Yeni Zelenda’da iki camiye görünürde bir cani tarafından yapılan saldırı sonucunda 49 Müslüman şehid edildi. Yaralılar da var. Allah şehidlerimizin makamını âli eylesin. Yaralıları da acil şifalar bahşeylesin.
İtidal Çağrısı
Yöneticilerimiz, sivil toplum örgütlerimiz ve hocalarımız mutadımız üzere itidal çağrısı yaptılar/yapacaklar. Yapılana benzeri ile mukabele etmekten sakındıracaklar. Aslında af etmek gibi itidal göstermek (dengeli olup aşırılıktan korunmak) de ancak intikama muktedir olanların yapabilecekleri eylemlerdir. Güç yetiremeyecek olanların affı da itidali de acziyetin itirafı ve ilanıdır.
Parçalanmışlık ve Batıcı Yöneticiler
İslâm Dünyası parçalanmışlığın cezasını çekiyor. Zeki ve kabiliyetli çocuklarını batı metotları ve batıcı kafa ile yetiştirmenin ve yetiştirmeye devam etmenin belasını yaşıyor. Bu sebeple hukukta, ekonomi ve sosyal bilimlerde taklitçiyiz. Alternatif yol ve yöntem oluşturamıyoruz.
Aynı araçla aynı yönde seyrederken şoför değiştirme ile sonuç alabileceğimizi sanıyoruz.
Bu gibi saldırılar sonrasında bendeniz İslâmî çizgide ilmi ve teknolojik çalışmalarımızı ve askeri gücümüzü artırmamız gereğine daha bir vurgu yapıyorum. İslâm’dan ve tarihi tecrübemizden mülhem kendi sosyal bilimlerimizi oluşturmamız gereğini dile getiriyorum. Ülkemizde ve İslam -Türk dünyası arasında çok yönlü birliktelikler oluşturmanın lüzumunu hatırlatıyorum.

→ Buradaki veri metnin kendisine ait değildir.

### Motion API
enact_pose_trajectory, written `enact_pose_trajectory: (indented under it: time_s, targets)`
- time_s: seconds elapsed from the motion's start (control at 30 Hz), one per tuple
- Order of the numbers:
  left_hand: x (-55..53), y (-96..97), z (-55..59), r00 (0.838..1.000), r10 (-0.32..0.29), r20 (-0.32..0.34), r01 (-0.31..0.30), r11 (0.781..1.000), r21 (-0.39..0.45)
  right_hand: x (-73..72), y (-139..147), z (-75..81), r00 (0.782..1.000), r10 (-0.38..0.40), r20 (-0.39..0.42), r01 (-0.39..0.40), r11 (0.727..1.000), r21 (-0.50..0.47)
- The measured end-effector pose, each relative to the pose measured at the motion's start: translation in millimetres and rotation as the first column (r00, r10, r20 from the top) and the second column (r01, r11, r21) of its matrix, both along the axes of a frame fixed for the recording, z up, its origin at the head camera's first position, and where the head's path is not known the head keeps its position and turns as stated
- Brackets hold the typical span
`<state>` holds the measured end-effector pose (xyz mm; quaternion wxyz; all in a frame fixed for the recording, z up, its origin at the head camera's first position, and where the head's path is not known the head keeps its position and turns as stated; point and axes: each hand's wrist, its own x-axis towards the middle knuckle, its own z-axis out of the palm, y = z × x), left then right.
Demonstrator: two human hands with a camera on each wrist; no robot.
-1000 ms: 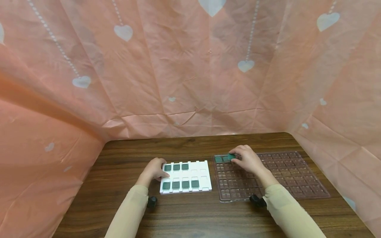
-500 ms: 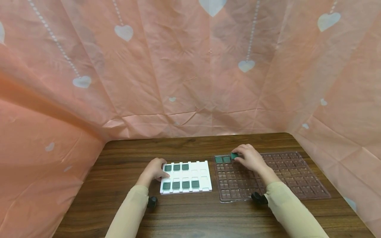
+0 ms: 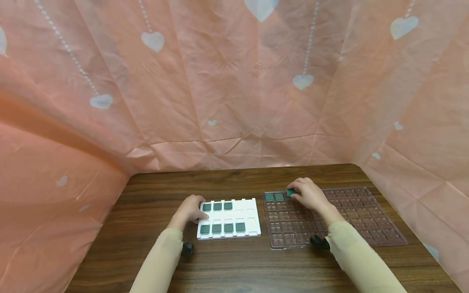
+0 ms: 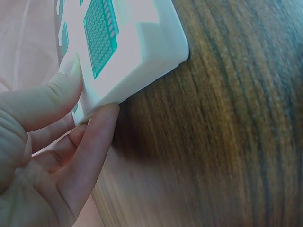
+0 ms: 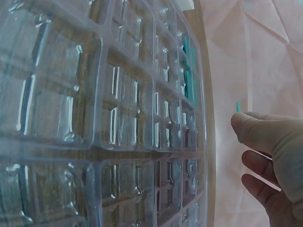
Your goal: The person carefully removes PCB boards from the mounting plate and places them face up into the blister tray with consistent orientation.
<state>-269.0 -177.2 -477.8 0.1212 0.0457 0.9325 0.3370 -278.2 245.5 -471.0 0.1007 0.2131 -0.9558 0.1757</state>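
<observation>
My left hand (image 3: pixel 188 209) grips the left edge of a white plastic tray (image 3: pixel 239 215), thumb on top and fingers against its side. Thin green square chips (image 3: pixel 217 228) sit in two rows of its pockets; in the left wrist view, one chip (image 4: pixel 101 38) shows a dotted grid. Over the back row of a clear compartment tray (image 3: pixel 366 203), my right hand (image 3: pixel 307 195) pinches another green square chip (image 3: pixel 290 191) between thumb and fingers. That chip appears edge-on in the right wrist view. Two more chips (image 3: pixel 274 197) lie in the clear tray's back left pockets.
Both trays lie on a dark wood-grain table (image 3: pixel 227 264), with a narrow gap between them. A pink curtain (image 3: pixel 234 101) with white hearts hangs behind the table and along its sides. A black wrist device (image 3: pixel 319 243) is by the right sleeve.
My right hand has moved slightly right along the clear tray's back row with its chip, uncovering the chip in the second pocket. The left hand and white tray look unmoved.
</observation>
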Motion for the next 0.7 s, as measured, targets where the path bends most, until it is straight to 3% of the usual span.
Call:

Tarım ve hayvancılığımızı geliştirmenin olmazsa olmazlığını anlatmaya gayret ediyorum…
Ufku dar, görüşü kısır kardeşlerimiz ise şimdi daha önemli konular var diyorlar. O önemli konuların mesela Amerika ve İsrail’i yermek, yalnızca miting düzenleyip gıyabi cenaze kılmak ve acil yardım etmek olduğunu sanıyoruz. Bu kısır döngü böylece devam edip gidiyor.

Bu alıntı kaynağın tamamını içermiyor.